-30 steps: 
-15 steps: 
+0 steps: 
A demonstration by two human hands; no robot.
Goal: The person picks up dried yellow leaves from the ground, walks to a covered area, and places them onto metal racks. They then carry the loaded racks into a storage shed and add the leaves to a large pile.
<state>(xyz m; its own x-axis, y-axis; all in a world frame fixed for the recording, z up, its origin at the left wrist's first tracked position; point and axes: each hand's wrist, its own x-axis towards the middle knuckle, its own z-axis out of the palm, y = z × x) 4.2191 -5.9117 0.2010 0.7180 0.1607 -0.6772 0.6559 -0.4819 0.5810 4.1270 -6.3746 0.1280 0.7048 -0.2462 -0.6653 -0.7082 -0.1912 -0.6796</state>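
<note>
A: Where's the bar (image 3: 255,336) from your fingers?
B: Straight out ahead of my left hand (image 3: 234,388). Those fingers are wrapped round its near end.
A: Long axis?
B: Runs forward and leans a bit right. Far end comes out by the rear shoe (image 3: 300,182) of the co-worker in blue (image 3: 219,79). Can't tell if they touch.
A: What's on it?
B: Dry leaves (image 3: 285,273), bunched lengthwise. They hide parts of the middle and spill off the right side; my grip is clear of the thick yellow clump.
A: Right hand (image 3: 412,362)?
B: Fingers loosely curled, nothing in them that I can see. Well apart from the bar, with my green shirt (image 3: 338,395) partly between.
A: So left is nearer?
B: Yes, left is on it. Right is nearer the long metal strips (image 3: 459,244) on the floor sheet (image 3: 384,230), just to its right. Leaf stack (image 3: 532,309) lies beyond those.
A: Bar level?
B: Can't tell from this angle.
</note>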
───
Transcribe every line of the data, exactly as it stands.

Written solution:
-30 steps: 
-15 steps: 
+0 steps: 
A demonstration by two human hands; no robot.
Goal: The person picks up dried yellow leaves from the ground, walks to a covered area, and places them onto metal racks. They then carry the loaded racks into a storage shed and add the leaves to a large pile.
<state>(xyz m; its own x-axis, y-axis; all in a world frame fixed for the recording, z up, its origin at the left wrist's first tracked position; point and axes: each hand's wrist, its own x-axis towards the middle knuckle, its own z-axis out of the palm, y = z × x) 4.2191 -5.9117 0.2010 0.7180 0.1607 -0.6772 0.6559 -0.4819 0.5810 4.1270 -6.3746 0.1280 0.7048 -0.2462 -0.6653 -0.7082 -0.1912 -0.6796</state>
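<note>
A: Where's the bar (image 3: 255,336) from your fingers?
B: Straight out ahead of my left hand (image 3: 234,388). Those fingers are wrapped round its near end.
A: Long axis?
B: Runs forward and leans a bit right. Far end comes out by the rear shoe (image 3: 300,182) of the co-worker in blue (image 3: 219,79). Can't tell if they touch.
A: What's on it?
B: Dry leaves (image 3: 285,273), bunched lengthwise. They hide parts of the middle and spill off the right side; my grip is clear of the thick yellow clump.
A: Right hand (image 3: 412,362)?
B: Fingers loosely curled, nothing in them that I can see. Well apart from the bar, with my green shirt (image 3: 338,395) partly between.
A: So left is nearer?
B: Yes, left is on it. Right is nearer the long metal strips (image 3: 459,244) on the floor sheet (image 3: 384,230), just to its right. Leaf stack (image 3: 532,309) lies beyond those.
A: Bar level?
B: Can't tell from this angle.
</note>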

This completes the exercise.